WHAT IS BEING ASKED
Your answer should be the lines of the data below that contain "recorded".

DATASET EXTRACT
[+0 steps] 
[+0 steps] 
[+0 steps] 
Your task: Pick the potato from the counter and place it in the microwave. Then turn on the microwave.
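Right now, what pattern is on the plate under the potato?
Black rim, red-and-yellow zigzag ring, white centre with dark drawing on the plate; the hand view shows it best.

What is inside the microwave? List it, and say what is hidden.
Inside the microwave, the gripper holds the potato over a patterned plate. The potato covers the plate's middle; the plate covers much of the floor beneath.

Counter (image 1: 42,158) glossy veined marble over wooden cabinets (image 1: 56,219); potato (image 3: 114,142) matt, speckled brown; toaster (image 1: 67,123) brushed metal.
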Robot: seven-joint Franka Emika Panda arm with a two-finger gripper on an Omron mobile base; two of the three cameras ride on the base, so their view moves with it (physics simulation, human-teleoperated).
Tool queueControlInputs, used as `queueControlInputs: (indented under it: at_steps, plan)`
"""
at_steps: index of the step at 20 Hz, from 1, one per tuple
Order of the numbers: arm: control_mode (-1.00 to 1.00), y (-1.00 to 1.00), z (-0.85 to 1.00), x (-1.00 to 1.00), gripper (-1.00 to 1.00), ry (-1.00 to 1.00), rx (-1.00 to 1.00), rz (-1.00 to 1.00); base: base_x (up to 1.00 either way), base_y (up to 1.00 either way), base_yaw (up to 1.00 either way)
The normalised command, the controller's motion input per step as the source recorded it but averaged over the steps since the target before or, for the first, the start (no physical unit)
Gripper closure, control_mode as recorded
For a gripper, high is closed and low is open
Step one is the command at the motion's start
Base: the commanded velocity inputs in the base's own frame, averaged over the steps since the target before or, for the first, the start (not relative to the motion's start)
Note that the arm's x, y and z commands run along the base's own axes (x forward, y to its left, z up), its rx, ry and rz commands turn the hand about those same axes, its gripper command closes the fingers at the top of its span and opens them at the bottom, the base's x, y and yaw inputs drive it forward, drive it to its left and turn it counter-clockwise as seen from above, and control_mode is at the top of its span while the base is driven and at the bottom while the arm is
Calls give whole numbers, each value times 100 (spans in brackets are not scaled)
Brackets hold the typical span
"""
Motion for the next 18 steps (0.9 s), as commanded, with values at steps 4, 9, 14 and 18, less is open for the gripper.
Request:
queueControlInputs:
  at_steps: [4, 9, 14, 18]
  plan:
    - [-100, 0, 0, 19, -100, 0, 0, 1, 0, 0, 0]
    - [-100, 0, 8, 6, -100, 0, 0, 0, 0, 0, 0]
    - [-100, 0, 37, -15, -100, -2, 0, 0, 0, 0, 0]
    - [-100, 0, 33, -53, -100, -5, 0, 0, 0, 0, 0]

ANSWER BOX
The normalised command, the controller's motion input per step as the source recorded it but averaged over the steps since the target before or, for the first, the start (no physical unit)
Gripper closure, control_mode as recorded

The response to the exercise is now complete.